Due: At the start of class on Tuesday, April 18. Please turn in a hard copy.

Textbook Questions: Hansen 17.2

Additional Question 1: For this problem, we will be interested in computing an estimate of the \(ATT\) of a job training program. You can download the data here and download a description here. For this problem, the outcome of interest is re78, the treatment is train, and suppose that unconfoundedness holds after conditioning on age, educ, black, hisp, married, re75, and unem75.

Additional Question 2: This question uses the same data/setup as for the job training problem from the previous question. We will be interested in computing an estimate of the \(ATT\) of a job training program. For this problem, the outcome of interest is re78, the treatment is train, and suppose that unconfoundedness holds after conditioning on age, educ, black, hisp, married, re75, and unem75.

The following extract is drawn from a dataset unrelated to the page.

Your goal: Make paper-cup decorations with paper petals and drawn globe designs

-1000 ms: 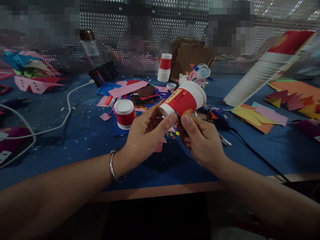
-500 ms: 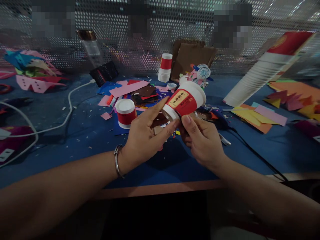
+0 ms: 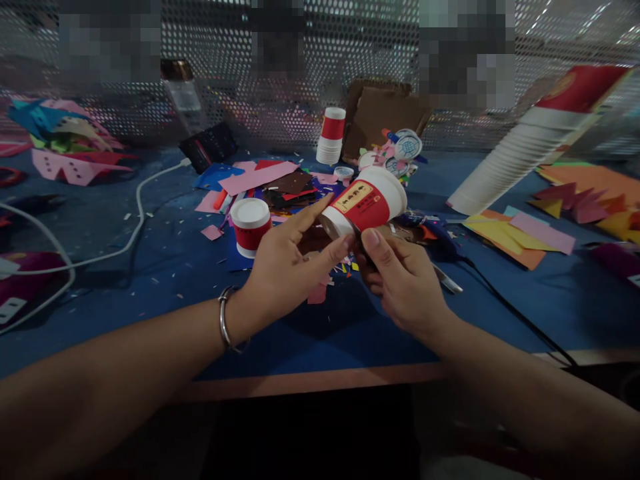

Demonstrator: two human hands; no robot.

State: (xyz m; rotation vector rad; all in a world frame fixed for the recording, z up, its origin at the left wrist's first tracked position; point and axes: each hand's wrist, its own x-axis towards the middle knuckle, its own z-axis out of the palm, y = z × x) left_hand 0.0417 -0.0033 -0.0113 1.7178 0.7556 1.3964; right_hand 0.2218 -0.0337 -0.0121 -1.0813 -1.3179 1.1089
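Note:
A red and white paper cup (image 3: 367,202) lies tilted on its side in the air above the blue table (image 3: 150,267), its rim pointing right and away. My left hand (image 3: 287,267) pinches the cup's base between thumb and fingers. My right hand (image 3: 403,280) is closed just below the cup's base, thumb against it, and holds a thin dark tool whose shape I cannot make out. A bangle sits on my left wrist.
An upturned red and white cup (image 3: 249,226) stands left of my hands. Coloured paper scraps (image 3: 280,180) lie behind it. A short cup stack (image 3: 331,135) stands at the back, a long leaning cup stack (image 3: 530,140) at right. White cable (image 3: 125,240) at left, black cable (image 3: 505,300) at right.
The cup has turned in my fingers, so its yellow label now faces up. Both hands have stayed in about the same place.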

For this problem, use the algorithm we discussed in class to estimate the \(ATT\) using machine learning. In particular, I’d like for you to use the randomForest package to estimate the propensity score and the outcome regression model. How does this estimate compare to the one from the previous problem? [You do not need to report a standard error for the estimate, just the point estimate.]

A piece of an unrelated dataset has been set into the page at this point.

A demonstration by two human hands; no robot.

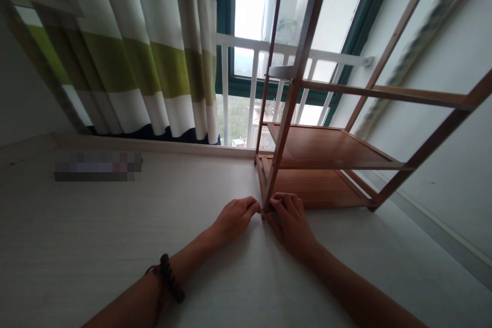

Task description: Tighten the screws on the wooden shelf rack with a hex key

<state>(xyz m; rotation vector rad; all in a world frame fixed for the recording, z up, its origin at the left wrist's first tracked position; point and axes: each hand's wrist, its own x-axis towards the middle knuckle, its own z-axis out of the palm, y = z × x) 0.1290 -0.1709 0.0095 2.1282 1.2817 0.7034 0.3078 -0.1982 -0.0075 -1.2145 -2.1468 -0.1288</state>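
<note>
A brown wooden shelf rack [323, 146] stands on the floor, its front left post [287, 113] running down to a corner between my hands. On the left of that post's foot, my left hand [236, 218] is closed in a pinch; whatever its fingertips hold is too small to make out. My right hand [292, 225] lies to the right of the post, fingers curled over the front edge of the bottom shelf [319, 187] next to the corner. Dark beads circle my left wrist.
Behind the rack are a white railing [251, 92] and a window with green frames. A striped curtain [154, 61] hangs at the left. A blurred-out object [98, 166] lies on the floor at left. The white wall [442, 164] rises close on the right.
</note>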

Additional Question 3: Suppose you are interested in estimating the \(ATT\). You also have access to two periods of panel data where no units were treated in the first period and some units became treated in the second period. Further, suppose you are willing to assume that \(\textrm{E}[\Delta Y_t(0) | D=1] = \textrm{E}[\Delta Y_t(0) | D=0]\). Your friend suggests running the following regression \[\begin{align*} Y_{it} = \theta_t + \eta_i + \alpha D_{it} + e_{it} \end{align*}\] and interpreting \(\alpha\) as the \(ATT\). This friend also suggests that this approach is robust to treatment effect heterogeneity. Are they correct? Explain.